Moscow is set on capturing as much territory as possible as the Trump administration is pushing for negotiations to end the war and recently froze foreign aid to Ukraine, a move that has shocked Ukrainian officials already apprehensive about the intentions of the new US president, their most important ally. Military aid has not stopped, Ukrainian President Volodymyr Zelensky has said.
Ukrainian soldiers in Pokrovsk said that Russian forces switched tactics in recent weeks, attacking their flanks instead of going head-on to form a pincer movement around the city. With Russians in control of dominant heights, Ukrainian supply routes are now within their range. Heavy fog in recent days prevented Ukrainian soldiers from effectively using surveillance drones, allowing Russians to consolidate and take more territory.
Meanwhile, Ukrainian commanders say they do not have enough reserves to sustain defense lines and that new infantry units are failing to execute operations. Many pin hopes on Mykhailo Drapatyi, a respected commander recently appointed by Ukrainian President Volodymyr Zelensky as ground forces chief, to shift the dynamic and counterattack.
“The war is won by logistics. If there is no logistics, there is no infantry, because there is no way to supply it,” said the deputy commander of the Da Vinci Wolves battalion, known by the call sign Afer.
“(Russians) have learned this and are doing it quite well.”
Poor weather at the worst time
A combination of factors led Kyiv to effectively lose the settlement of Velyka Novosilka this past week, their most significant gain since seizing the city of Kurakhove in the Donetsk region in January.
Scattered groups of Ukrainian soldiers are still present in Velyka Novosilka’s southern sector, Ukrainian commanders said, prompting criticism from some military experts who questioned why the higher command did not order a full withdrawal.
The road-junction village is 15 kilometers (9 miles) from the neighboring Dnipropetrovsk region, where authorities have begun digging fortifications for the first time since Russia’s full-scale invasion in February 2022, anticipating further Russian advances.

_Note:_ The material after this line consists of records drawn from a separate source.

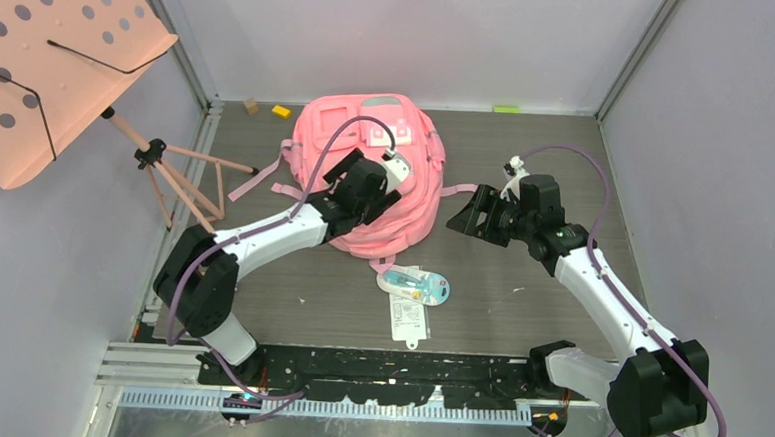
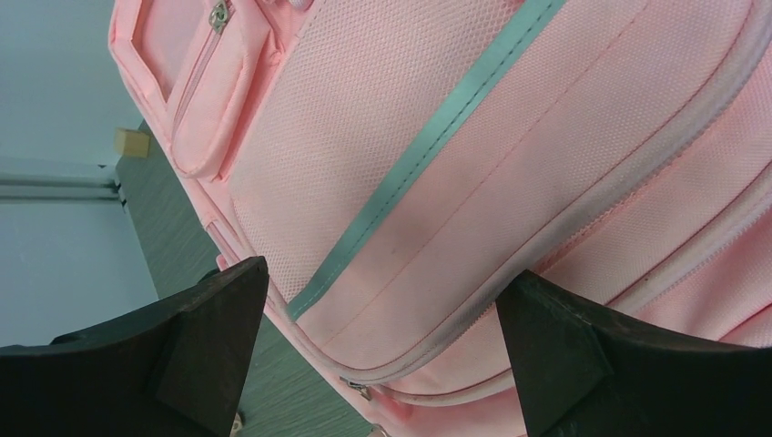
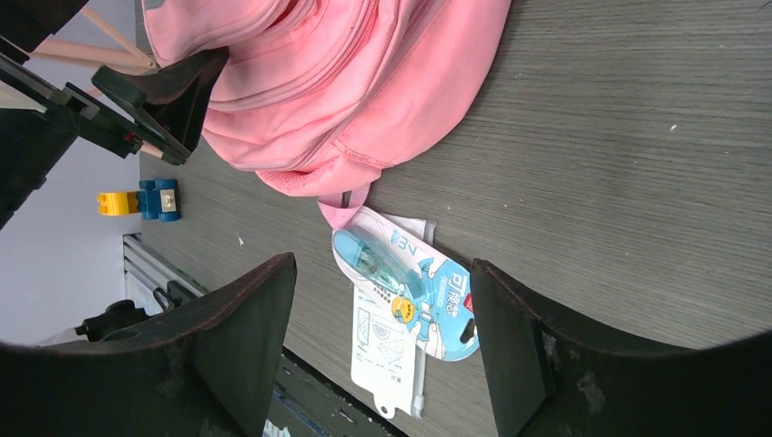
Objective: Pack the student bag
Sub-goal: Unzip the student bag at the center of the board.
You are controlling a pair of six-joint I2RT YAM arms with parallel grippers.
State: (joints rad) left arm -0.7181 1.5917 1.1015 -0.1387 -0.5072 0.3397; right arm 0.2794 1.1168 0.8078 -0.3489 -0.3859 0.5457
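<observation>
The student bag (image 1: 373, 138) is a large pink backpack lying in the middle of the table, with its straps spread to both sides. My left gripper (image 1: 375, 183) is open and hovers just over its near front. In the left wrist view the bag (image 2: 473, 155) fills the frame between the wide-apart fingers (image 2: 209, 337), with a grey strip and a zipper pull (image 2: 360, 390). My right gripper (image 1: 467, 216) is open and empty to the right of the bag. In the right wrist view a blue blister pack (image 3: 410, 282) lies on a white packaged card (image 3: 387, 350), just below the bag (image 3: 346, 82).
The blue pack (image 1: 420, 283) and white card (image 1: 410, 320) lie near the table's front. A salmon perforated music stand (image 1: 52, 51) on a tripod stands at the left. Small blocks (image 1: 281, 111) lie at the back left, and a green piece (image 1: 506, 109) lies at the back wall.
</observation>
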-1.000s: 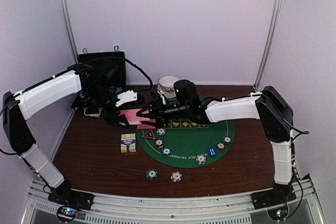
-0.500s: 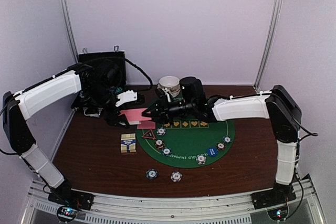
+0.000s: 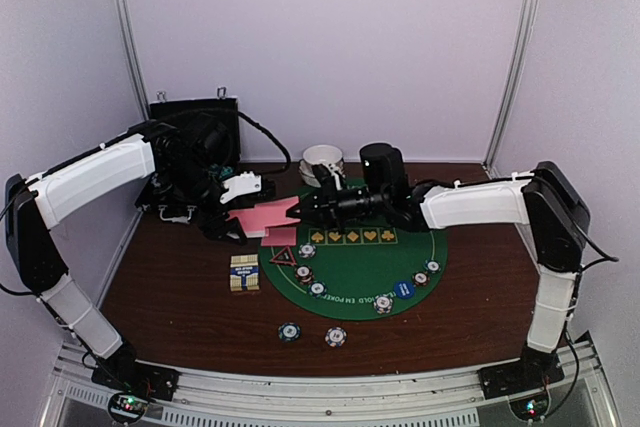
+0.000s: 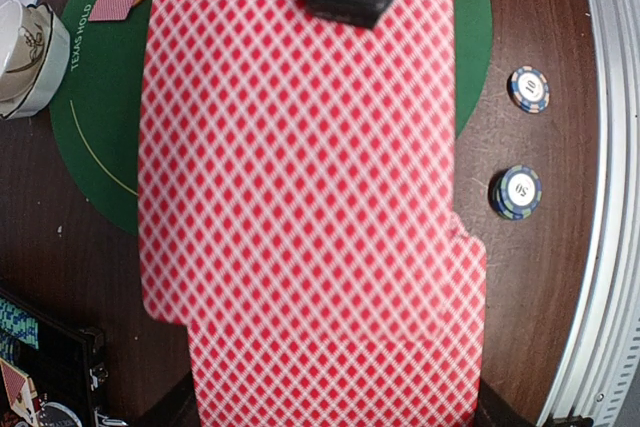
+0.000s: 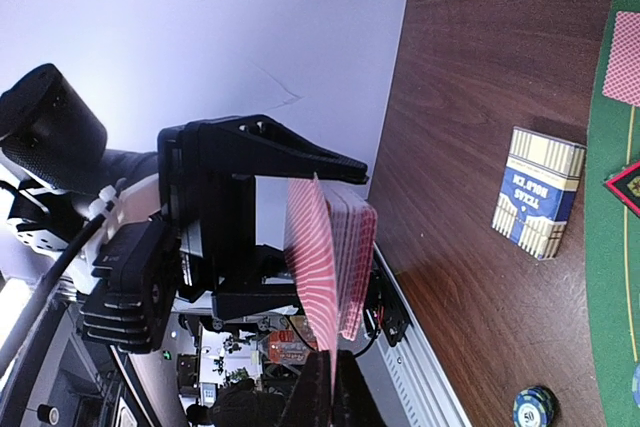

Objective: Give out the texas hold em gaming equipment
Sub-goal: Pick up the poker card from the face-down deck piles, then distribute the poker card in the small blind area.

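Note:
My left gripper (image 3: 238, 219) is shut on a deck of pink-backed cards (image 3: 262, 217) held above the table's left side. In the left wrist view the cards (image 4: 300, 197) fill the frame and hide its jaws. My right gripper (image 3: 305, 205) is shut on the top card (image 5: 312, 277), pinching its edge (image 5: 338, 387) and holding it fanned off the deck (image 5: 352, 247). One card (image 3: 281, 238) lies on the green mat (image 3: 370, 272). The red-rimmed triangle marker (image 3: 281, 256), several chips (image 3: 303, 272) and a blue disc (image 3: 402, 289) lie on the mat. Two chips (image 3: 289, 331) lie in front of it.
A card box (image 3: 244, 273) lies left of the mat. The open black case (image 3: 195, 137) stands at the back left. White bowls (image 3: 323, 159) stand behind the mat. The table's near edge rail (image 4: 610, 147) is close to the loose chips (image 4: 516, 192).
My right gripper has moved right, away from the left gripper, drawing the top card sideways off the deck. The left arm has held still.

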Controlling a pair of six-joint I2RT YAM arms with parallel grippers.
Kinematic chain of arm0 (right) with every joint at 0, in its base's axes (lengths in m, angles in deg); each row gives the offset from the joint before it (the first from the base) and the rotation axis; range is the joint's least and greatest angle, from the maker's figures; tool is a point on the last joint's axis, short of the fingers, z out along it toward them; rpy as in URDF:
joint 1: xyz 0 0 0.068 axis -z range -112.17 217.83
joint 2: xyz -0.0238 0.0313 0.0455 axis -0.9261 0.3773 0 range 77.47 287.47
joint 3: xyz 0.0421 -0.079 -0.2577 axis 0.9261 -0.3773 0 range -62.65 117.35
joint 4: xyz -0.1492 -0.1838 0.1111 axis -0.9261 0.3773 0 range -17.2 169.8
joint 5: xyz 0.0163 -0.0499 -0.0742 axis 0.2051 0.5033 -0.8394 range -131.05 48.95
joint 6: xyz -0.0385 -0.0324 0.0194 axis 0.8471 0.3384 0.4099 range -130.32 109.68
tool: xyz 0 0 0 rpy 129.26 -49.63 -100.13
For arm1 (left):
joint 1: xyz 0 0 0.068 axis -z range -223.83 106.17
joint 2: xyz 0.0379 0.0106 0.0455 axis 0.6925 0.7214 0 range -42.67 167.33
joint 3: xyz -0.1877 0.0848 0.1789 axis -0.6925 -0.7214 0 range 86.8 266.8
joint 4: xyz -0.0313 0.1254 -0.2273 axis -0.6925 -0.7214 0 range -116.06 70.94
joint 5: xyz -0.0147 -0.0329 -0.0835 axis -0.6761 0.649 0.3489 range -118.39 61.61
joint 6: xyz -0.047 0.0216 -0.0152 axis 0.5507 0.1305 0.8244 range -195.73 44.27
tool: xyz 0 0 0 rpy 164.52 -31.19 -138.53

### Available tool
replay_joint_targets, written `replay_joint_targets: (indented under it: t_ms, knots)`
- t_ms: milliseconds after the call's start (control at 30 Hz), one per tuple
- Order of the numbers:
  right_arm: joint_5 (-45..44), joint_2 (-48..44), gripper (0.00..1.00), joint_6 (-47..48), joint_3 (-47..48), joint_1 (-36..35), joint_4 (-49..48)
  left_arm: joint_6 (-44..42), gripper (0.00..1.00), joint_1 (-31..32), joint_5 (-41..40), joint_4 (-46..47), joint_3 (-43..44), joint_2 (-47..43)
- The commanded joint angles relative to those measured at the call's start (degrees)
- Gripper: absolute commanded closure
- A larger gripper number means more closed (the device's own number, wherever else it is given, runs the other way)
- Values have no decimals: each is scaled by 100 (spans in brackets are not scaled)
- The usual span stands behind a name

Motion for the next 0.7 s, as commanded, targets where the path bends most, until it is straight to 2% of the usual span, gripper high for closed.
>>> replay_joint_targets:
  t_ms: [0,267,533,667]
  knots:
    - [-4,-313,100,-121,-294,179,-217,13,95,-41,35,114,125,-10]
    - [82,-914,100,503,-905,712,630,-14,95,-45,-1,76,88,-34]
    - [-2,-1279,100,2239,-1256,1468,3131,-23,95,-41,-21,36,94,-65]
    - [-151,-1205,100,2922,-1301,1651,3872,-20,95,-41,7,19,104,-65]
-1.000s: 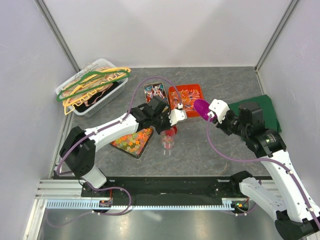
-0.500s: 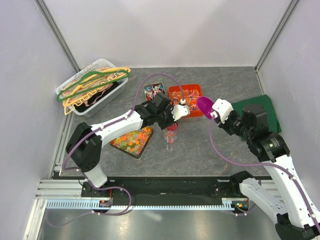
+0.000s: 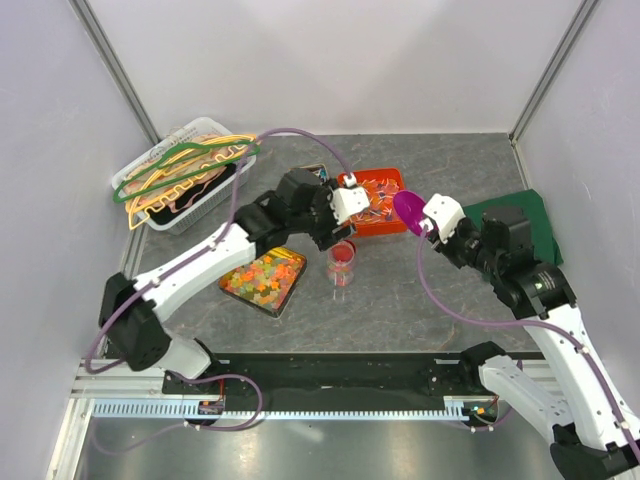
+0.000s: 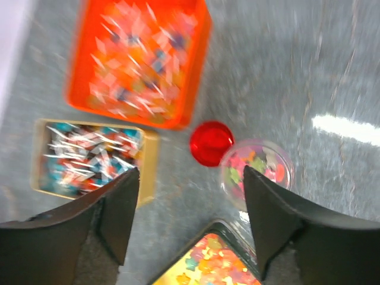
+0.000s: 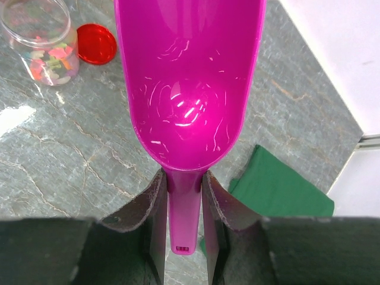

Russia amassed a large number of infantry around Velyka Novosilka, soldiers there said. As heavy fog set in in recent days, Ukrainian drones “barely worked” to conduct surveillance, one commander near Pokrovsk told The Associated Press. Long-range and medium-range surveillance was impossible, he said. He spoke on condition of anonymity in order to speak freely about sensitive military matters.
“Because of this, the enemy was amassing forces … taking up positions, digging in. They were very good at it,” he said.
It was at that fateful moment that Russian forces launched a massive attack: Up to 10 columns of armored vehicles, each with up to 10 units, moved out from various directions.
Ukrainian logistics in peril
Key logistics routes along asphalted roads and highways are under direct threat from Russian drones as a result of Moscow’s recent gains, further straining Ukrainian troops.
Russian forces now occupy key dominant heights around the Pokrovsk region, which allows them to use drones up to 30 kilometers (18 miles) deep into Ukrainian front lines.
The Pokrovsk-Pavlohrad-Dnipro highway is “already under the control of Russian drones,” said the commander at Pokrovsk’s flanks. Russian forces are less than 4 kilometers ( 2 1/2 miles) away and are affecting Ukrainian traffic, he said. “Now the road is only 10 percent of its former capacity,” he said.
Another paved highway, the Myrnohrad-Kostyantynivka road, is also under Russian fire, he said.
This also means that in poor weather, military vehicles, including armored personnel carriers, tanks and pickup trucks, have to trudge through the open fields to deliver fuel, food and ammunition, as well as evacuate the wounded.
In a first-aid station near Pokrovsk, a paramedic with the call sign Marik said evacuating wounded soldiers once took hours, now it takes days.
“Everything is visible (by enemy drones) and it is very difficult,” he said.
New recruits are unprepared
Ukrainian soldiers in Pokrovsk said shortages of fighting troops are “catastrophic” and challenges are compounded by newly created infantry units that are poorly trained and inexperienced, putting more pressure on battle-hardened brigades having to step in to stabilize the front line.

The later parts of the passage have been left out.